▶ [What is being asked]: The whole listing below is to be output exactly, with no line skipped.

----

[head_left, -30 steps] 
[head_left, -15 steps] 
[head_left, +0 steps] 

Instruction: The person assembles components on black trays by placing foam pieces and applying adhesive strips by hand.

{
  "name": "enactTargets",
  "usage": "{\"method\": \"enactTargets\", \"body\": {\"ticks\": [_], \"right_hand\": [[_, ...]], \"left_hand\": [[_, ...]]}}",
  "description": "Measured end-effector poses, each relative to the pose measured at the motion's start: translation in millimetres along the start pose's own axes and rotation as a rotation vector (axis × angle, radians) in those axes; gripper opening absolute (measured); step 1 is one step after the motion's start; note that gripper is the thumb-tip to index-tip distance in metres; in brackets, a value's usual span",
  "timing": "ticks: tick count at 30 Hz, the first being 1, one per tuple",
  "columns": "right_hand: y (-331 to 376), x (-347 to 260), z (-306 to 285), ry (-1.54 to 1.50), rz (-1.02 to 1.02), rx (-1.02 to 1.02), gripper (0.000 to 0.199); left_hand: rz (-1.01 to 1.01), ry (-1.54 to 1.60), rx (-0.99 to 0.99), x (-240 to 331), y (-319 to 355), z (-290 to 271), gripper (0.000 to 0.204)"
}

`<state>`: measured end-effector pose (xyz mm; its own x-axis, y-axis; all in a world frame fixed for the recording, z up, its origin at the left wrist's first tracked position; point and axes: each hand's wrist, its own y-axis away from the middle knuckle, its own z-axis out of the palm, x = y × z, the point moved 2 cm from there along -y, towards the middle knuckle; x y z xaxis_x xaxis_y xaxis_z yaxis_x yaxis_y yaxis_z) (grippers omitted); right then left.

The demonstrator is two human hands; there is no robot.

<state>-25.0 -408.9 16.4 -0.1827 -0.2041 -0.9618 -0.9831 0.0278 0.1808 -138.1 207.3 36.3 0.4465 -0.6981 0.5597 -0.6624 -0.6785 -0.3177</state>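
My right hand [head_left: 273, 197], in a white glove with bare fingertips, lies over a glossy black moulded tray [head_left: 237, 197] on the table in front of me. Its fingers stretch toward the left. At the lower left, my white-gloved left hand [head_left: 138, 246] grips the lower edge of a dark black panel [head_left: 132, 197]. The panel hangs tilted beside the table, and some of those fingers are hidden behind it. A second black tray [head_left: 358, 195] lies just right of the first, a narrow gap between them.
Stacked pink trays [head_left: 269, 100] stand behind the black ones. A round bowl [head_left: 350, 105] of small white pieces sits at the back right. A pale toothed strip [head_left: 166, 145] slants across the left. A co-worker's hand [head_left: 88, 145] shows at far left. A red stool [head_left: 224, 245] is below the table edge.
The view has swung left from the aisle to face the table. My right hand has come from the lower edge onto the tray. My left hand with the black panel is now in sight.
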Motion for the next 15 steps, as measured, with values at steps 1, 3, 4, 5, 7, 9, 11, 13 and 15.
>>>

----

▶ [Reply to the exercise]:
[head_left, -30 steps] 
[head_left, -15 steps] 
[head_left, +0 steps] 

Instruction: The person assembles components on black trays by placing foam pieces and applying adhesive strips by hand.

{
  "name": "enactTargets",
  "usage": "{\"method\": \"enactTargets\", \"body\": {\"ticks\": [_], \"right_hand\": [[_, ...]], \"left_hand\": [[_, ...]]}}",
  "description": "Measured end-effector poses, each relative to the pose measured at the motion's start: translation in millimetres along the start pose's own axes and rotation as a rotation vector (axis × angle, radians) in those axes; gripper opening absolute (measured); step 1 is one step after the motion's start; note that gripper is the thumb-tip to index-tip distance in metres; in brackets, a value's usual span",
  "timing": "ticks: tick count at 30 Hz, the first being 1, one per tuple",
  "columns": "right_hand: y (-331 to 376), x (-347 to 260), z (-306 to 285), ry (-1.54 to 1.50), rz (-1.02 to 1.02), rx (-1.02 to 1.02), gripper (0.000 to 0.199); left_hand: rz (-1.01 to 1.01), ry (-1.54 to 1.60), rx (-0.99 to 0.99), x (-240 to 331), y (-319 to 355), z (-290 to 271), gripper (0.000 to 0.204)"
}

`<state>`: measured end-effector pose (xyz mm; its own x-axis, y-axis; all in a world frame fixed for the recording, z up, its origin at the left wrist's first tracked position; point and axes: each hand's wrist, its own y-axis away from the middle knuckle, its own z-axis out of the palm, x = y × z, the point moved 2 cm from there along -y, towards the middle knuckle; x y z xaxis_x xaxis_y xaxis_z yaxis_x yaxis_y yaxis_z) (grippers omitted); right then left.

The demonstrator is two human hands; there is no robot.

<state>-25.0 -408.9 16.4 -0.1827 -0.2041 -0.9618 -0.9831 0.0278 0.1808 -138.1 207.3 36.3 0.4465 -0.6981 0.5597 -0.6624 -0.6785 -0.3177</state>
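My right hand [head_left: 273, 197], in a white glove with bare fingertips, lies over a glossy black moulded tray [head_left: 237, 197] on the table in front of me. Its fingers stretch toward the left. At the lower left, my white-gloved left hand [head_left: 138, 246] grips the lower edge of a dark black panel [head_left: 132, 197]. The panel hangs tilted beside the table, and some of those fingers are hidden behind it. A second black tray [head_left: 358, 195] lies just right of the first, a narrow gap between them.
Stacked pink trays [head_left: 269, 100] stand behind the black ones. A round bowl [head_left: 350, 105] of small white pieces sits at the back right. A pale toothed strip [head_left: 166, 145] slants across the left. A co-worker's hand [head_left: 88, 145] shows at far left. A red stool [head_left: 224, 245] is below the table edge.
The view has swung left from the aisle to face the table. My right hand has come from the lower edge onto the tray. My left hand with the black panel is now in sight.
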Motion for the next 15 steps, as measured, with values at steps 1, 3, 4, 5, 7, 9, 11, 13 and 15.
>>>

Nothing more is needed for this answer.